Employees in non-exempt companies believe that if they incur work-related injuries they are covered by workers’ compensation insurance, as mandated by law. However, there are instances when a claim will be denied, and it can be a very upsetting experience to get a letter stating that this is so and why.

There are several reasons why a workers’ compensation claim will be denied. The most common would be that the claim was not filed within the time frame required by law, which is typically within a few days. Depending on the state, the employer may be required to do the filing, or the employee can go directly to the insurance carrier to file a claim.

The claim may have been denied because the employer disputed the claim. This could be because the employer alleges that the injury or illness is not work-related, or that the accident did not occur at the workplace. In such cases, the employee will have to produce evidence to the contrary, such as statements from witnesses, or certification from a doctor that the injury or illness is work-related.

Another reason a claim may be denied is because the state does not recognize the injury or illness as eligible for workers’ compensation. In some states, stress-induced conditions are precluded. It may also be that the severity of your condition does not meet the criteria set in the insurance policy.
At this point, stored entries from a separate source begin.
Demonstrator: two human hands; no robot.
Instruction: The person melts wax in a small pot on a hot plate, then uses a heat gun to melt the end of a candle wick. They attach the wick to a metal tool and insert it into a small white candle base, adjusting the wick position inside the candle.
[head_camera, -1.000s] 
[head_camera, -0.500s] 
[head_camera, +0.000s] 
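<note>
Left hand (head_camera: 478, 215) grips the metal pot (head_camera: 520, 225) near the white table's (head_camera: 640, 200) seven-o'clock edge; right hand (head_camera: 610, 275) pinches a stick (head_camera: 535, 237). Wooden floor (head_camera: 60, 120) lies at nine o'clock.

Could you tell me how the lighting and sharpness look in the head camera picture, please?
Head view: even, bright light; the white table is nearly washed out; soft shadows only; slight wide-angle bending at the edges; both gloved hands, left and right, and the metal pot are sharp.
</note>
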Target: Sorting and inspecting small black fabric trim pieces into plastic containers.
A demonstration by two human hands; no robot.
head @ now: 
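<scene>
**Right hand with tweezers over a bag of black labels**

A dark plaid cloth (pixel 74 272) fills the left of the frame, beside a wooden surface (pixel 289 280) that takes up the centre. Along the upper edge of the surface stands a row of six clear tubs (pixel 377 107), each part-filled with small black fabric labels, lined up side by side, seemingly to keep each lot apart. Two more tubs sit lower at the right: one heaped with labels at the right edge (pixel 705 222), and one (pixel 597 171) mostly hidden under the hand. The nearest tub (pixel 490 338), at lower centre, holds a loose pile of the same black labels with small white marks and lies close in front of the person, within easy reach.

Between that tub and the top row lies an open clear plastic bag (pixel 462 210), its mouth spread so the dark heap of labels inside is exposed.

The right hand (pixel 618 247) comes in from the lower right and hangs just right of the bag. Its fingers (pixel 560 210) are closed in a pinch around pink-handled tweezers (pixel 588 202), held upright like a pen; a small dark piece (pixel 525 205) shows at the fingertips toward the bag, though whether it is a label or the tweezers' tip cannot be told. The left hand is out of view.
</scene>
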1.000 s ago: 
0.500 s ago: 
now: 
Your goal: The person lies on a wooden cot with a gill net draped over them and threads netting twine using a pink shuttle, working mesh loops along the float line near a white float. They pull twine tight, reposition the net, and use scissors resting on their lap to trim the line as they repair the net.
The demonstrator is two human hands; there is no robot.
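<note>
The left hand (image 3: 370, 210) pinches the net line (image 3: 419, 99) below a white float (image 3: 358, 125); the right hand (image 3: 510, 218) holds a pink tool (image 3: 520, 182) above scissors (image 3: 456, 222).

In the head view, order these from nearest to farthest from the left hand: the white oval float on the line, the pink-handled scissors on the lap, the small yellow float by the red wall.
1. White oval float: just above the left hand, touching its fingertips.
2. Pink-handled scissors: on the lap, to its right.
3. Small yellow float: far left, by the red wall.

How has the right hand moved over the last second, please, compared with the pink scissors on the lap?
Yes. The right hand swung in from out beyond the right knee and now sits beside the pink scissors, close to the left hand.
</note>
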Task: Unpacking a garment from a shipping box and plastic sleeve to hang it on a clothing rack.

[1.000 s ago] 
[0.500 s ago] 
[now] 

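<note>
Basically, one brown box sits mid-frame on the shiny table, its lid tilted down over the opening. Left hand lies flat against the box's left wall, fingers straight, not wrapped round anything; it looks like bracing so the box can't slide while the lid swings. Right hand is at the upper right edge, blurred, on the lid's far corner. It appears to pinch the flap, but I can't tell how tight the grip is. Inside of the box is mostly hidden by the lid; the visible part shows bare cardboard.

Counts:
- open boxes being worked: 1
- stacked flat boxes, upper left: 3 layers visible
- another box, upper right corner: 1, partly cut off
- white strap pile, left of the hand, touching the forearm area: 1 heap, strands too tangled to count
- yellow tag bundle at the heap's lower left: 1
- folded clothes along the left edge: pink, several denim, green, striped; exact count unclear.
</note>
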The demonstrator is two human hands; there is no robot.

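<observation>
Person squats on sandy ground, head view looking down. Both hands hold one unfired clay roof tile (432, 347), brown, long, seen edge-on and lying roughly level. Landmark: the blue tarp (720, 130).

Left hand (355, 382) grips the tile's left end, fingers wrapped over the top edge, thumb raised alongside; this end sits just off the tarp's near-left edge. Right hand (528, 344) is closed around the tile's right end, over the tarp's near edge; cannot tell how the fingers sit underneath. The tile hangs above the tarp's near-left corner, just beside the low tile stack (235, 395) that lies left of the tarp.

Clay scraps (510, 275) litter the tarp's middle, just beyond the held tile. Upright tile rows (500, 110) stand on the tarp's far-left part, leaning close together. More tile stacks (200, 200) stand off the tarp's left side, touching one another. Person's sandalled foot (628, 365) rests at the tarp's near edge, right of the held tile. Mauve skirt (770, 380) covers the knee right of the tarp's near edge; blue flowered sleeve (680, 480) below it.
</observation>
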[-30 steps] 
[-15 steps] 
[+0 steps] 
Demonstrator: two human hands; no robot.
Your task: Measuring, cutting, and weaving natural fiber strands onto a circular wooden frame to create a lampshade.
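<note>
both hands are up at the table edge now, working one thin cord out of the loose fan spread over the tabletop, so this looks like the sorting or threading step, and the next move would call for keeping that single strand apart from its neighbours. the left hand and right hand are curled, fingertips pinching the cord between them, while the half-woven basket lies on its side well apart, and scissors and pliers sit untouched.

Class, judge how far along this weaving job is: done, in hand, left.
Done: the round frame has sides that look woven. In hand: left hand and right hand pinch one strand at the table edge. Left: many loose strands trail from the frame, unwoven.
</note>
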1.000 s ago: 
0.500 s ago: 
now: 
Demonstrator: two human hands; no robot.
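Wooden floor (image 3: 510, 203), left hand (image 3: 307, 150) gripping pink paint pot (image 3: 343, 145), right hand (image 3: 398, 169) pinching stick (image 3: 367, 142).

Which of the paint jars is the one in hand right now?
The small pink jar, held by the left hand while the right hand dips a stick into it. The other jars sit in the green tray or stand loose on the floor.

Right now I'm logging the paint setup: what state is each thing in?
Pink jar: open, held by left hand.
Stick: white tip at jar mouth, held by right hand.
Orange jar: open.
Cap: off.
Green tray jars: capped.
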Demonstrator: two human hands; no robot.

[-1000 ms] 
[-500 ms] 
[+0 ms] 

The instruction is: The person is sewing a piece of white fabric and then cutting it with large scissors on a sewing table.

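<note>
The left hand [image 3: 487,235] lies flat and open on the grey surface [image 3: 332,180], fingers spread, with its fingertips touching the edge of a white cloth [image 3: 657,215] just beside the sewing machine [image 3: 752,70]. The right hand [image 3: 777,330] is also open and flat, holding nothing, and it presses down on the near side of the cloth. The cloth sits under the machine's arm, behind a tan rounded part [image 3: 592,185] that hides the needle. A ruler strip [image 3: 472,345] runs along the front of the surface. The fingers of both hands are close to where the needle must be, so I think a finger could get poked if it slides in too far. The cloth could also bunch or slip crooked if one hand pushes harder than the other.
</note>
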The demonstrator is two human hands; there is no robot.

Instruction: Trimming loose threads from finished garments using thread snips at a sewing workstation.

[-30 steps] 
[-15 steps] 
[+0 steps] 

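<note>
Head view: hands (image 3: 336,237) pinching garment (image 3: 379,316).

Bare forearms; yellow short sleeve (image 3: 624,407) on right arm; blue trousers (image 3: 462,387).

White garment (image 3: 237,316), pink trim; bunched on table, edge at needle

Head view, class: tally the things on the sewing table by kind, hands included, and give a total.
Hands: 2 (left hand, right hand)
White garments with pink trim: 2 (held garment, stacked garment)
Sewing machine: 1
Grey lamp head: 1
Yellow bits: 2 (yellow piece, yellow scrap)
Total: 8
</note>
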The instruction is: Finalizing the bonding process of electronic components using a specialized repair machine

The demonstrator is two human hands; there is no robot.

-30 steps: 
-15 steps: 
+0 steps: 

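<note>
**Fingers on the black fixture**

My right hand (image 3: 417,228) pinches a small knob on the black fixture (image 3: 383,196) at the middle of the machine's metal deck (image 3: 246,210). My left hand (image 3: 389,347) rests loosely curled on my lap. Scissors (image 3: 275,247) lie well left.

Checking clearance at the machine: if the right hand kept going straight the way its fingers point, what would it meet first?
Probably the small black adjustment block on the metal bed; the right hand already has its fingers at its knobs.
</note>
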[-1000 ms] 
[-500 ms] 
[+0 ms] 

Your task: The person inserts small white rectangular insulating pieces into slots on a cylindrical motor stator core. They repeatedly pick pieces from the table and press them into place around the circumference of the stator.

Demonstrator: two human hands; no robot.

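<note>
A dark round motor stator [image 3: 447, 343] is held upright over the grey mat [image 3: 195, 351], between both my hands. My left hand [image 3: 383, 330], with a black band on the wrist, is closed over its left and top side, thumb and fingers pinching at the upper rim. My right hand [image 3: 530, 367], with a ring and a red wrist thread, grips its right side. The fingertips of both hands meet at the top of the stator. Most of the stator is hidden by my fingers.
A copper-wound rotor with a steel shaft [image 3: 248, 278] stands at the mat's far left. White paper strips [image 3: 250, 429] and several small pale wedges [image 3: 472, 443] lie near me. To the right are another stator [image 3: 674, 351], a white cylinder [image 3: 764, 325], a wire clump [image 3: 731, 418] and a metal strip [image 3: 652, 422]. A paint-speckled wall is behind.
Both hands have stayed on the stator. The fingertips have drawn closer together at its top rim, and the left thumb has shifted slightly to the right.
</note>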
However, even if a claim is denied, an employee can still appeal. The process will vary from state to state. In Delaware, for example, the employee must file a petition with the Office of Workers’ Compensation within two years after the initial claim is denied. A Delaware workers’ compensation lawyer would ideally be the one to draft and file the petition to make sure that it complies with the state’s requirements.

If you are employed in Lexington, on the other hand, a denied claim can be appealed by informing the Kentucky Department of Workers’ Compensation that your claim was denied, and to file for an appeal. A Benefit Review Conference will then be scheduled between you and the insurance carrier to iron out any issues. The presence of Lexington workers’ compensation lawyers at this point would be desirable to make sure that your rights are protected and to impress on the insurer that you are in earnest.

In both states, when mediation is unsuccessful, a hearing will be scheduled at which you and your lawyer should present your corroborating evidence to support your claim. While you may file an appeal on your own, it is not advisable as the appeals process is often too complicated and highly technical for an individual with no legal training.